Well, the Peter Principle was discovered, propounded and popularized in 1969 by Dr. Laurence J. Peter, a noted counselor and social psychologist. It became a catch phrase in modern management school of thought and contributed a lot to the understanding of human behavior and organizational problems, including bureaucratic anomalies. Thus, the Peter Principle is also a very useful concept in public administration school of thought.

The basic premise of the Peter Principle is: in a hierarchy, every employee tends to rise to his level of incompetence and inutility! It is a commentary on the system of rewarding people by promoting those who do their jobs well up the ladder, but whose scope and requirements are deemed beyond their abilities. The Peter Principle is a lesson about exaggerating expectations even beyond human capacities.

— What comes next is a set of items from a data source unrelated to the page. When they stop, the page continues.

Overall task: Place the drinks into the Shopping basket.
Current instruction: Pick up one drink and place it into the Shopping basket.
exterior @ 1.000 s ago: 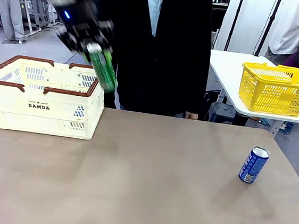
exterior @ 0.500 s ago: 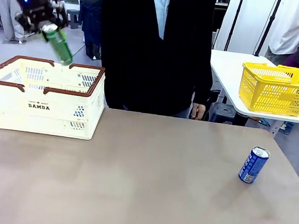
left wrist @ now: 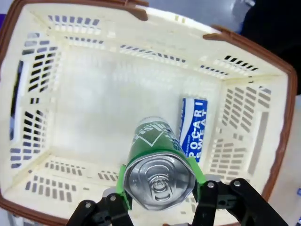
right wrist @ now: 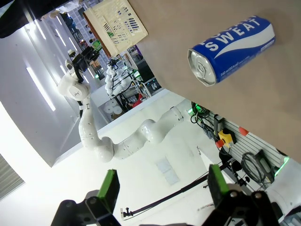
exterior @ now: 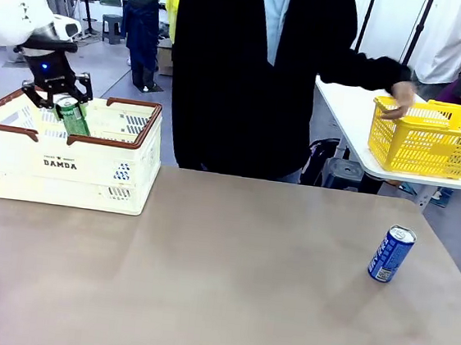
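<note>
My left gripper is shut on the green can and holds it tilted, its lower half below the brown rim of the Shopping basket. From the left wrist, the green can shows its silver top between the green pads, above the basket's cream floor. The blue can stands slightly tilted at the table's right side. The right wrist camera has that blue can ahead of my right gripper, which is open and well apart from it.
A blue and white "POCARI SWEAT" can lies on the basket floor near one wall. A person in a dark jacket stands at the far edge, one hand on a yellow basket on a side table.
My left gripper carried the green can left over the basket, then lowered it partly inside. The person's arm has reached out to the yellow basket. The blue can has not moved.
</note>
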Controlling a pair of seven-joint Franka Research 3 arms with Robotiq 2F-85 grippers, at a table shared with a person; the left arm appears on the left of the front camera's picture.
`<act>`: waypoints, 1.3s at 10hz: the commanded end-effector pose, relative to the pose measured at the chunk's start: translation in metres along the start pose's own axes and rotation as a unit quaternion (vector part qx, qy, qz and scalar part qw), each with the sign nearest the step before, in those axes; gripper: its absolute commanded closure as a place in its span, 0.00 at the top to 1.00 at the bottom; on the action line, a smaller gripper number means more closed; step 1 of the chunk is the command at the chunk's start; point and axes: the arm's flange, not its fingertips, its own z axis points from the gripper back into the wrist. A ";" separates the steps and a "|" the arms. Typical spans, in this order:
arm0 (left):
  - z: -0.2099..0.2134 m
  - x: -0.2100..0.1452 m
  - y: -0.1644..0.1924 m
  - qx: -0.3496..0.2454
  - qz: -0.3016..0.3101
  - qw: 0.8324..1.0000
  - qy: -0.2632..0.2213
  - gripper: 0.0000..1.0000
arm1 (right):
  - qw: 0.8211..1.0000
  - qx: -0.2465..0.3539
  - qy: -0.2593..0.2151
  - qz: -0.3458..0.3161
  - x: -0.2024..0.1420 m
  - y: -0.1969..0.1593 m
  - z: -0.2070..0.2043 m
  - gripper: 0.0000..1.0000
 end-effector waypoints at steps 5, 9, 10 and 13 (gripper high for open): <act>-0.025 -0.005 -0.020 0.019 -0.147 0.987 -0.060 0.00 | 1.000 -0.002 -0.005 -0.005 -0.003 0.002 -0.003 1.00; -0.071 -0.013 -0.023 0.082 -0.170 0.981 -0.046 0.00 | 1.000 -0.002 -0.005 -0.005 -0.003 0.002 -0.003 1.00; -0.082 -0.015 -0.024 0.086 -0.170 0.981 -0.039 0.00 | 1.000 -0.002 -0.005 -0.005 -0.003 0.002 -0.003 1.00; -0.093 -0.014 -0.027 0.089 -0.167 0.981 -0.028 0.68 | 1.000 -0.002 -0.005 -0.005 -0.003 0.002 -0.003 1.00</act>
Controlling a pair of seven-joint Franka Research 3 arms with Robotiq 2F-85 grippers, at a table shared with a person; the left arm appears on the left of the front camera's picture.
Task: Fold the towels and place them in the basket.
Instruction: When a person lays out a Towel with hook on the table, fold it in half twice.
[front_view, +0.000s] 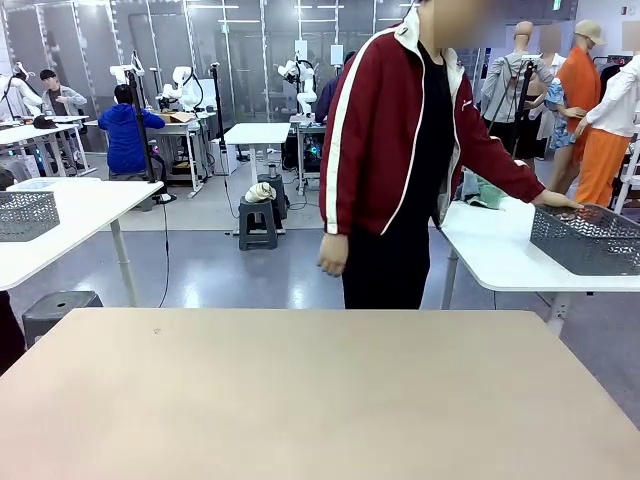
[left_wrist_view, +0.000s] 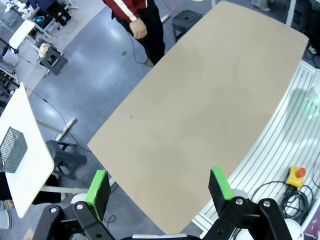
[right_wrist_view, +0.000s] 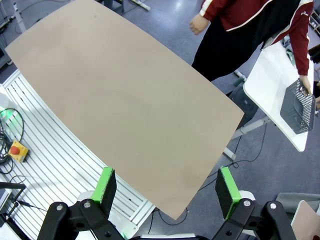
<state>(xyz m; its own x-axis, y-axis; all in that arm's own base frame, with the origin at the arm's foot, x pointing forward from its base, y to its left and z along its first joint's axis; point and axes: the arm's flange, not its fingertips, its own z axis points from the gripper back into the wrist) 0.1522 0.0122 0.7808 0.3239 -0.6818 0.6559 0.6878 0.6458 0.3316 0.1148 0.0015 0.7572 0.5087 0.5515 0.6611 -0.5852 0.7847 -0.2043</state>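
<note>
The towels are out of view. A dark grey lattice basket stands on a white side table at the right, beyond my beige table. The person in a red jacket rests one hand on its rim; the basket also appears in the right wrist view. My left gripper hangs open high above the beige table, nothing between its green pads. My right gripper is open too, high over the table's near edge.
A second grey basket sits on another white table at the left. A small green-grey bundle that I cannot identify lies behind the person. A red stop button and cables lie on the floor by the robot base.
</note>
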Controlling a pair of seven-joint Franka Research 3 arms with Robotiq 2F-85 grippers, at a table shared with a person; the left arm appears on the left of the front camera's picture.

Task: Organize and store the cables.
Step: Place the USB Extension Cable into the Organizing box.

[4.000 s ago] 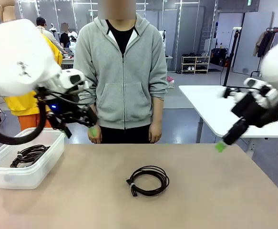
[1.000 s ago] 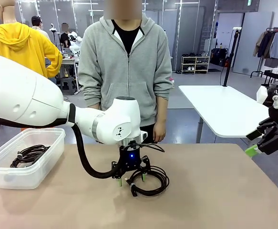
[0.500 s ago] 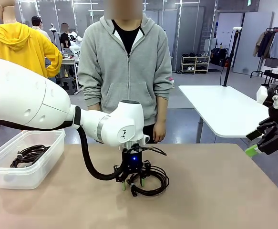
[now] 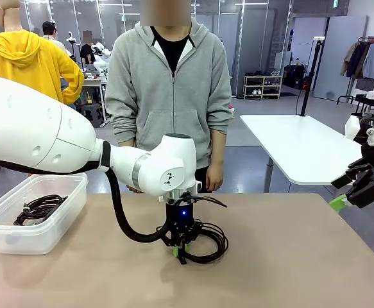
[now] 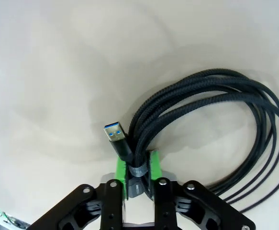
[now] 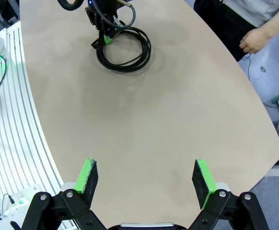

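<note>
Front view: left hand (image 4: 179,248) down on the tan table (image 4: 289,256), pinched together on the near-left edge of the coiled black cable (image 4: 203,242), the rest of the coil lying flat just to the right of the hand. Well off to the left of that hand, a clear plastic bin (image 4: 39,218) with a second coiled cable (image 4: 39,208) inside. Right hand (image 4: 357,192) up in the air past the table's right edge, holding nothing. Behind the table, a person in a grey hoodie (image 4: 169,90), arms down.

Left wrist view: green pads (image 5: 154,165) clamped on the bundled strands beside a band wrapped round them; a blue-tongued USB plug (image 5: 114,130) sticking out just beyond the fingertips, loops fanning away to the right.

Right wrist view: right hand (image 6: 147,178) with fingers spread wide apart over bare table, far ahead the coiled cable (image 6: 125,48) with the left hand (image 6: 103,33) on it.
</note>
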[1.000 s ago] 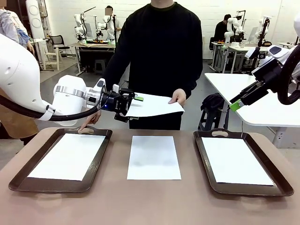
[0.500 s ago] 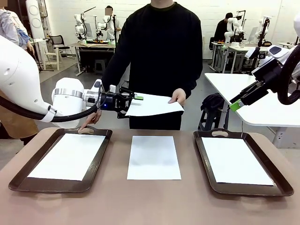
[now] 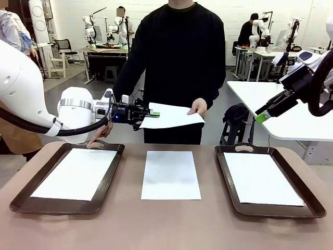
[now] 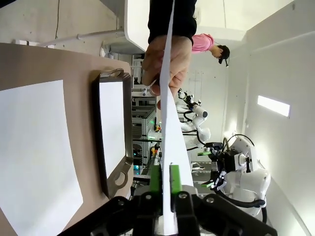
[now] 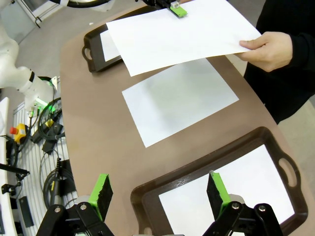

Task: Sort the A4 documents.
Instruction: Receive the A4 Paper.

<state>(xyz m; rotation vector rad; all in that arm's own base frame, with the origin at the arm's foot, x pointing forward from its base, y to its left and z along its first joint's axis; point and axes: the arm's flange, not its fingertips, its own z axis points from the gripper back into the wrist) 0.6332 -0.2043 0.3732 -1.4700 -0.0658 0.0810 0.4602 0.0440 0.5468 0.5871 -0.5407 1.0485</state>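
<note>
Left gripper (image 3: 154, 111) is pinching the raised sheet (image 3: 174, 115) by its 9 o'clock edge. Green pads (image 4: 155, 177) are squeezing nearly together w/ just the paper between them, and the wrist cam is seeing the sheet edge-on, running straight up from the jaws. Person's hand (image 3: 197, 107) is gripping the same sheet at its 3 o'clock corner, so it's hanging in the air btw the two, above the far edge of the table (image 3: 166, 224). Person's other hand (image 3: 99, 136) is resting on the handle of the left tray (image 3: 15, 203).

Right gripper (image 3: 261, 117) is hovering up at approx 12 o'clock of the right tray (image 3: 226, 177), jaws standing wide apart, gripping nothing, well apart from any paper.

Rest of the docs: middle sheet (image 3: 170, 174) is lying flat on the bare tabletop, dead centre. Left tray is sitting at its 9 o'clock w/ the left-tray sheet (image 3: 75, 173) lying flat inside. Right tray is sitting at its 3 o'clock w/ the right-tray sheet (image 3: 260, 177) doing the same.
</note>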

It is a dangerous situation if Peter Principle begins to manifest among the people in an organization. It will lead to inefficiency, stress and the loss of people's motivation to work well!

Some manifestations of Peter Principle:

  1. Over-promotion of people due to their good performance. The next higher position may not be good to the newly promoted. An accountant is good in accounting, but poor in supervising employees.
  2. A lawyer is trained in law. But to let the lawyer manage an organization is tragedy!
  3. Passing the tasks to those who are able to perform and deliver the outputs. These tasks might not be within the competency of these people.
  4. A popularly elected legislator, who has public relations skills, will surely find it difficult to legislate.

INSIGHTS: Be careful with Peter Principle. Be careful with assigning some tasks to those who can deliver. They might not deliver also. Be careful with multi-tasking; it will bring you nearer to your inutility. Be careful with promotions. Complement promotions with formal training, mentoring or coaching. OJT techniques (on-the-job training) and management training programs are very good schemes to avert Peter Principle.

References

Peter, Laurence and Raymund Hull. 1968. The Peter Principle. NY: William Morrow & Co.

Uris, Auren. 1986. 101 of the Greatest Ideas in Management. USA: John Wiley & Sons, Inc.